Я старалась с дядюшкой не общаться. Но однажды он удивил меня открытием того, что, оказывается, не все в жизни черное или белое. И люди не бывают только плохими или только хорошими. В них поровну того и другого. В пятом классе, в 12 лет, я начала ходить в музыкальную школу. От дома до нее было не близко. Сначала предстояло дойти до автобусной остановки через колхозное поле, что раскинулось напротив нашей улицы. Потом сесть на автобус, который ездил в час по чайной ложке. И добраться на нем до города. Однажды в начале сентября я возвращалась одна после занятий. Не успела пройти и половину поля с подсолнухами, которые вытянулись в тот год выше маминого роста, как налетела гроза. Над головой загромыхало. А молнии принялись полосовать небо так, что я полетела по дорожке изо всех сил.
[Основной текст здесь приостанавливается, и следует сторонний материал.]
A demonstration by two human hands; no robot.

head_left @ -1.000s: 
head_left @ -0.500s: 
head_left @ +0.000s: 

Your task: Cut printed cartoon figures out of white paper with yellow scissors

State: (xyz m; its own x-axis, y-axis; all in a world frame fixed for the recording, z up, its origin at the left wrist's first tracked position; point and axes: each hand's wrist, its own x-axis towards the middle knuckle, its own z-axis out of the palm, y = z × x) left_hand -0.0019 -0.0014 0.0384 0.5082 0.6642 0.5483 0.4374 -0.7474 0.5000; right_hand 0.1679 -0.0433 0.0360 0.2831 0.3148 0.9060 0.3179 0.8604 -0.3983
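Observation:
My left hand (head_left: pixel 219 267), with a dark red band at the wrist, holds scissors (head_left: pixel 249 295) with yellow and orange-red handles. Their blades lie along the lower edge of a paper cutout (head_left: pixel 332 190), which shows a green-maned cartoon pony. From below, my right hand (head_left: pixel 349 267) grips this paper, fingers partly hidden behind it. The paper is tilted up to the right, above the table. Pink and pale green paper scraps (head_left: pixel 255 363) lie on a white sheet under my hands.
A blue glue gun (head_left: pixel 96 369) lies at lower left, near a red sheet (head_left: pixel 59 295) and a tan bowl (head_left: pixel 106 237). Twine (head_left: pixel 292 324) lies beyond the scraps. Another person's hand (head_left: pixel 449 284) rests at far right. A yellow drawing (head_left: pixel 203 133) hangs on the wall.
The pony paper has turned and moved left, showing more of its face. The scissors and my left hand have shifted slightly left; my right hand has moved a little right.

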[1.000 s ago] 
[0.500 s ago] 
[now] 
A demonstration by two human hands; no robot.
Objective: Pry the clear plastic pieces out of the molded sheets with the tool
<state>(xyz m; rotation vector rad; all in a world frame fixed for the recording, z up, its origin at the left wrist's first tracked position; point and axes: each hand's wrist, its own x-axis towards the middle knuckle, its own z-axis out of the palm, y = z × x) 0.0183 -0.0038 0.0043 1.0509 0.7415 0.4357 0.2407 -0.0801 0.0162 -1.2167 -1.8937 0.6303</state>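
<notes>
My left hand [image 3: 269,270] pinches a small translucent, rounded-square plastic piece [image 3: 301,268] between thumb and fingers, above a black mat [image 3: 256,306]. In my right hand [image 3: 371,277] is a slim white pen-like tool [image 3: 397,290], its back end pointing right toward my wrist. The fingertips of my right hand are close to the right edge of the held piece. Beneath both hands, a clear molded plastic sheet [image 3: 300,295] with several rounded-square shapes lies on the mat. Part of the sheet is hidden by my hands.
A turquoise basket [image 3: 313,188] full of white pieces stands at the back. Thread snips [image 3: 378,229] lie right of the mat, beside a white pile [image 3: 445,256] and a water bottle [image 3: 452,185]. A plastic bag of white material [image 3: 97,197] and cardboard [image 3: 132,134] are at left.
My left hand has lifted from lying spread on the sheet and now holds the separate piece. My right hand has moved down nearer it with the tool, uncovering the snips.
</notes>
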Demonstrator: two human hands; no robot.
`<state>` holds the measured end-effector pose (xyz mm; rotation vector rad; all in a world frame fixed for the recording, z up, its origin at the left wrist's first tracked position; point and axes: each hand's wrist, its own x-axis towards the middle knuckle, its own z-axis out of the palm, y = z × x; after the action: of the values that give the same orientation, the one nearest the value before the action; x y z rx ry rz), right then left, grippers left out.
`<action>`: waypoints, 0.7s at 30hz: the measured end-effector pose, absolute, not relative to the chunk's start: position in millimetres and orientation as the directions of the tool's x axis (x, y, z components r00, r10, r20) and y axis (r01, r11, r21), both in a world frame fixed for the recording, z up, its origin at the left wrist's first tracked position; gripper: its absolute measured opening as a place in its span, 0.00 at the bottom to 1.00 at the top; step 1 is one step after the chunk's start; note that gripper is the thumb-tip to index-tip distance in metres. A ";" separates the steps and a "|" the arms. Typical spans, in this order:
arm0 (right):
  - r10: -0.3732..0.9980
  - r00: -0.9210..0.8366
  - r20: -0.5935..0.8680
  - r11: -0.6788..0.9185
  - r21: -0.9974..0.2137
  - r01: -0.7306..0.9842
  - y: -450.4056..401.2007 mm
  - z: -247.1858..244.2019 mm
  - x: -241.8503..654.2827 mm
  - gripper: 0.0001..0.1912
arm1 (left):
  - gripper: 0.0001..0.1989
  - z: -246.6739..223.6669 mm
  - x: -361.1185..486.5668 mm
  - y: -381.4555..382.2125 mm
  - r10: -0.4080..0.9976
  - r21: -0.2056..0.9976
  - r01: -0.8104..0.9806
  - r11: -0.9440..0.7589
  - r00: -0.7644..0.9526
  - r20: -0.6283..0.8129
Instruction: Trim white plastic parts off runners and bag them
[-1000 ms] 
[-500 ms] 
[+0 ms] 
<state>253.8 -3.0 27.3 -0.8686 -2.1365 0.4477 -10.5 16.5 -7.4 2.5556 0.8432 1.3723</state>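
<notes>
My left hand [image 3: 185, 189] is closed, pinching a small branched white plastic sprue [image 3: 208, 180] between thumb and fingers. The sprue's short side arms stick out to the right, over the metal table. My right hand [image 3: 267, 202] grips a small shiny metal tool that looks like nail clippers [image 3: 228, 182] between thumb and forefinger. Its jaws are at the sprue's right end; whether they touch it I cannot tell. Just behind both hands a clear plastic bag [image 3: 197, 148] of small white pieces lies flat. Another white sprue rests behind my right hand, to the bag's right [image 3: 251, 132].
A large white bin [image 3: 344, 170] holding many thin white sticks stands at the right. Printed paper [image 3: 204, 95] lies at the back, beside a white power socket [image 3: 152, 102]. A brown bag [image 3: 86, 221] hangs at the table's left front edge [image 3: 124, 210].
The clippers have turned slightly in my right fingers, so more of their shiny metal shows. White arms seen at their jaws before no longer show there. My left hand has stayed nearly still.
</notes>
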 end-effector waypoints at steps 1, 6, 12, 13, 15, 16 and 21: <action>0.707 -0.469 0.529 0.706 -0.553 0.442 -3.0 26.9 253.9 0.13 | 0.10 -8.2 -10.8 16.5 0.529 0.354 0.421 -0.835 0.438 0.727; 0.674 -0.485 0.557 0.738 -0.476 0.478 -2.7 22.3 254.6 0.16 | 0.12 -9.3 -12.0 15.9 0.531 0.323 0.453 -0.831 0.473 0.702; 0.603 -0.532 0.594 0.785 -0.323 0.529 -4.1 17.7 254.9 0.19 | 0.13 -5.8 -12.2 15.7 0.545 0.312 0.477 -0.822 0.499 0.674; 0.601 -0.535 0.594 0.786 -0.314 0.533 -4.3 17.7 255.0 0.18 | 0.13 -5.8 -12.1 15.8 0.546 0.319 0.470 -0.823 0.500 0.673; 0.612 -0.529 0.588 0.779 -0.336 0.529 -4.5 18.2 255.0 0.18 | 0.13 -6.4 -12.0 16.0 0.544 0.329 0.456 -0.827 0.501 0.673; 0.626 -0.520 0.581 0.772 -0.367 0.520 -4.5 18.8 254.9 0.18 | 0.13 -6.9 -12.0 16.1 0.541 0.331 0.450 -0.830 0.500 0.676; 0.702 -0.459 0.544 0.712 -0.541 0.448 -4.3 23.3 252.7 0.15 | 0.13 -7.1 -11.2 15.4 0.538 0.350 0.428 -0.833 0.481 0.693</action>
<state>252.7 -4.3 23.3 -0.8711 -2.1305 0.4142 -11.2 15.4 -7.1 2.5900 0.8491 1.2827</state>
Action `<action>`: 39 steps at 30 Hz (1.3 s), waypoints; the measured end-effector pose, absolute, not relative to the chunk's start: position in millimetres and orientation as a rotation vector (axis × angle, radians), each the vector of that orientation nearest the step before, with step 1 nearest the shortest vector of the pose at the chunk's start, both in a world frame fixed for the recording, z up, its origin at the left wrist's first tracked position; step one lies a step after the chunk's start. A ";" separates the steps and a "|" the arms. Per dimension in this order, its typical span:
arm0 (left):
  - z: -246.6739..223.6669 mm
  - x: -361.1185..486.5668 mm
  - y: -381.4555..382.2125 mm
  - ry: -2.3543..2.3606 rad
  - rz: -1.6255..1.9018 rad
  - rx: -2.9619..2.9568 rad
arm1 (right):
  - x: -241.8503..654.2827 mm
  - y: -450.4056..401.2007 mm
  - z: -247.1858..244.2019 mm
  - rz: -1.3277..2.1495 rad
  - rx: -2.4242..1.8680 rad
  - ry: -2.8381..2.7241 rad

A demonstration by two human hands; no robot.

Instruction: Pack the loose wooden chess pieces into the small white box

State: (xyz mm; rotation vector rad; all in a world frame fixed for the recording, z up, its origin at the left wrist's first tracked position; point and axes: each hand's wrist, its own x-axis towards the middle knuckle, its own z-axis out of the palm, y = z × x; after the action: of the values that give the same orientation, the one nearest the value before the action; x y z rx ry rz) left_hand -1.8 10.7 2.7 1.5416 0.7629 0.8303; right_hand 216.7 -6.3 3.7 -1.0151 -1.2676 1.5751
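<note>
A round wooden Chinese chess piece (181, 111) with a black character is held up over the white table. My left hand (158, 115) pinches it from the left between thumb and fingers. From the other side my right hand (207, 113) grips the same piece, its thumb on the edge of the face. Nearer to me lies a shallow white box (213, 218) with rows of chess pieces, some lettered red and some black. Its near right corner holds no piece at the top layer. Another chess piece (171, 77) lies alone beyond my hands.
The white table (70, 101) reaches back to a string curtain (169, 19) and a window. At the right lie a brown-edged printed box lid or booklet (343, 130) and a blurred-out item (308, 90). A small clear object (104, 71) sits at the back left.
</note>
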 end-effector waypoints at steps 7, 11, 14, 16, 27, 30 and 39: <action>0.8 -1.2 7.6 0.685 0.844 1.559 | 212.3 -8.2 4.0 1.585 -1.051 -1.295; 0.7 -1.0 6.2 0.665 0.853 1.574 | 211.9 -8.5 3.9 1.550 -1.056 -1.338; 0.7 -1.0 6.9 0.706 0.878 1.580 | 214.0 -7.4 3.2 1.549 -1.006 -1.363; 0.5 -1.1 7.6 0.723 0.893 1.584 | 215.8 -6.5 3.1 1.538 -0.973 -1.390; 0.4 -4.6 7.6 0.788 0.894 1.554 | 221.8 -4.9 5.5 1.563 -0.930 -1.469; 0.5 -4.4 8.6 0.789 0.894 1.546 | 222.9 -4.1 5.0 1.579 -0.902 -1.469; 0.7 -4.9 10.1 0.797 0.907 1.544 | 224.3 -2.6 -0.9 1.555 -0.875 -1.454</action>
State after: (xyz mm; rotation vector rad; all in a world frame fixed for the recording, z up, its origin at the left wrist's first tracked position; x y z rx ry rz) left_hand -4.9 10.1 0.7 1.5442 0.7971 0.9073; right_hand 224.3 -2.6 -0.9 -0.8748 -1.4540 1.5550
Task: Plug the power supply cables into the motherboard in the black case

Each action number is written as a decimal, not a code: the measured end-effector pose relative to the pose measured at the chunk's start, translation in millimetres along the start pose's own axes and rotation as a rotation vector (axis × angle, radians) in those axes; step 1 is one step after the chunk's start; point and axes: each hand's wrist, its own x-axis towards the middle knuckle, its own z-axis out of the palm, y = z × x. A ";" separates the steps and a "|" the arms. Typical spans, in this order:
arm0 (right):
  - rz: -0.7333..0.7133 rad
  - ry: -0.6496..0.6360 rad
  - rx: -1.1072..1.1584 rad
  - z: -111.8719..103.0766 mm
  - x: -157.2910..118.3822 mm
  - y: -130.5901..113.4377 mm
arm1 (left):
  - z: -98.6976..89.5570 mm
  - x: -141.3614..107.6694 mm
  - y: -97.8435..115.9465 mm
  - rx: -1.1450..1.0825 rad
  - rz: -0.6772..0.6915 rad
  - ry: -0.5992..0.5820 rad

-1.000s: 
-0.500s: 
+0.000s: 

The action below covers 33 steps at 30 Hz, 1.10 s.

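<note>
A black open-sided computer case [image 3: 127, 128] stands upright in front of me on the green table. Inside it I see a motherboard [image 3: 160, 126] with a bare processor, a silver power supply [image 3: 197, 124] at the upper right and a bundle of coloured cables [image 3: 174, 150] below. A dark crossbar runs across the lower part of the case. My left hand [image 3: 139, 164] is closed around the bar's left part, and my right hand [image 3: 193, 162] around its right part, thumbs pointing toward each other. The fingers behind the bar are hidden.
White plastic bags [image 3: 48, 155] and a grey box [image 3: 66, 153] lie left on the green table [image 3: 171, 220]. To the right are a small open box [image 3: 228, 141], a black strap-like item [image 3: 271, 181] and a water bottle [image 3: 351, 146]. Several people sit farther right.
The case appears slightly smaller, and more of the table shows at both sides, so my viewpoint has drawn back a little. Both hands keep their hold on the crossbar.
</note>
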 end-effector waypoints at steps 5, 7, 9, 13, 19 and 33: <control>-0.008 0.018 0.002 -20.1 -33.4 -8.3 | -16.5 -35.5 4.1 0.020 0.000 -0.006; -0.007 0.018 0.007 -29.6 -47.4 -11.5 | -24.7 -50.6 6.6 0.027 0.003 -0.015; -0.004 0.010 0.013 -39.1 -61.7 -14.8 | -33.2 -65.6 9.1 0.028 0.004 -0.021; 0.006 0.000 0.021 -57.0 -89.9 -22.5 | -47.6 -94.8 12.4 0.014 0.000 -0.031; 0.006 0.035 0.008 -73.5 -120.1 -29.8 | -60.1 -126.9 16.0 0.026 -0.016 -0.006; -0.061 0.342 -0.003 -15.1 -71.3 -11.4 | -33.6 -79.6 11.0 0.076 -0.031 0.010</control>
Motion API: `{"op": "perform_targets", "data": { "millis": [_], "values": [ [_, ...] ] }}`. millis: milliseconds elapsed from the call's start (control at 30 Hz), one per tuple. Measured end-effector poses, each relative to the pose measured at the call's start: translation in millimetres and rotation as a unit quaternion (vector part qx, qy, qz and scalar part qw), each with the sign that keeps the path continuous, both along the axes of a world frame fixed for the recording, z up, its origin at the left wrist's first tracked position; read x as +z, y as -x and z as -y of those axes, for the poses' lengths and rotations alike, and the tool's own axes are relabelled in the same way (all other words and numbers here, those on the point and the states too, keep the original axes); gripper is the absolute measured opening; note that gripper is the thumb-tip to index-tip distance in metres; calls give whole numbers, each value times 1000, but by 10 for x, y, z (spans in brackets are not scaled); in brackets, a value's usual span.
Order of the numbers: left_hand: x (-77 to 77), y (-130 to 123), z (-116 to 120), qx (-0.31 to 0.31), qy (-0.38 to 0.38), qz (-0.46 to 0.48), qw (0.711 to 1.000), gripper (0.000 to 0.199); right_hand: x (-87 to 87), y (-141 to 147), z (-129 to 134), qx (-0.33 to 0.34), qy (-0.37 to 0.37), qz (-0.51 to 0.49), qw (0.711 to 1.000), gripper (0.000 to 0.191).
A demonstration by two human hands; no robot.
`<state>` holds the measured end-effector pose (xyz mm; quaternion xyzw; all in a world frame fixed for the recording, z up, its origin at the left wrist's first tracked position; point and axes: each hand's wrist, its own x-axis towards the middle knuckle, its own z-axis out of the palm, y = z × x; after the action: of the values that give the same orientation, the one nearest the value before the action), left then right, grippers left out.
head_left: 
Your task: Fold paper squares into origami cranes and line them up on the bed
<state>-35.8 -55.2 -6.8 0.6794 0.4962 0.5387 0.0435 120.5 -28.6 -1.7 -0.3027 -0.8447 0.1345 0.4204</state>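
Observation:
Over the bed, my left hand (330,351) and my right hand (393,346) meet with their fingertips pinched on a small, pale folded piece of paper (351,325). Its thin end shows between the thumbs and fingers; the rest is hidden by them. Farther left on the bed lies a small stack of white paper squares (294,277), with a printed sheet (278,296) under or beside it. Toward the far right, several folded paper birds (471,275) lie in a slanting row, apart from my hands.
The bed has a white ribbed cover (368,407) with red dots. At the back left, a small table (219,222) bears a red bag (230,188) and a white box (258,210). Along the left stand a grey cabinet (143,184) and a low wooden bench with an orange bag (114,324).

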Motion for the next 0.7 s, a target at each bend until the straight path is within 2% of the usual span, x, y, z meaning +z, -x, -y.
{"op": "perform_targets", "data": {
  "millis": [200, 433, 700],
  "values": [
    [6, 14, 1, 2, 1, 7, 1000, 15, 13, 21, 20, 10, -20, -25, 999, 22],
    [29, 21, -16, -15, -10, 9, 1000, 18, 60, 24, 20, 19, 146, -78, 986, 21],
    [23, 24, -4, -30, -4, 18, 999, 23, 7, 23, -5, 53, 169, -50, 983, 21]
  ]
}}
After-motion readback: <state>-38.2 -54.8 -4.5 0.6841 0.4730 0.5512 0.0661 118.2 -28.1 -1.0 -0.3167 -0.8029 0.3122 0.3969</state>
Одна из них ударила рядом и ослепила. Стебель подсолнечника упал к моим ногам как скошенный. Мне казалось, что молния пытается настичь меня, и испытала дикий ужас! Потом по мне больно замолотил град. А затем ливанул такой дождь, что на мне не осталось ни одной сухой нитки. Подбегаю наконец к дому, стучу изо всех сил. Никто не открывает. Из последних сил бегу к бабушке. Их с дедом тоже нет. Дома один Николай. Смотрит на меня, мокрую и дрожавшую от испуга и холода, и я впервые вижу в его холодных глазах сочувствие.
– Давай-ка быстрее в дом! – миролюбиво скомандовал он.
Потом принес большое махровое полотенце. Велел снять мокрую одежду и завернуться в него. А сам с ключом побежал по дорожке за моими сухими вещами. Когда я переоделась, он не издевательски, как обычно, а душевно расспросил, на каком инструменте я играю и кем собираюсь стать. А потом неожиданно произнес:
– А я вот на баяне хотел играть! Но не срослось. Забрили меня, – и захохотал своим диким смехом, который я так не любила.
Своих родителей Николай пережил ровно на год. Как многие предсказывали, просто не смог жить без них. После очередного запоя умер от остановки сердца. Похоронили Николая рядом с бабушкой, его беззаветно любившей мамой.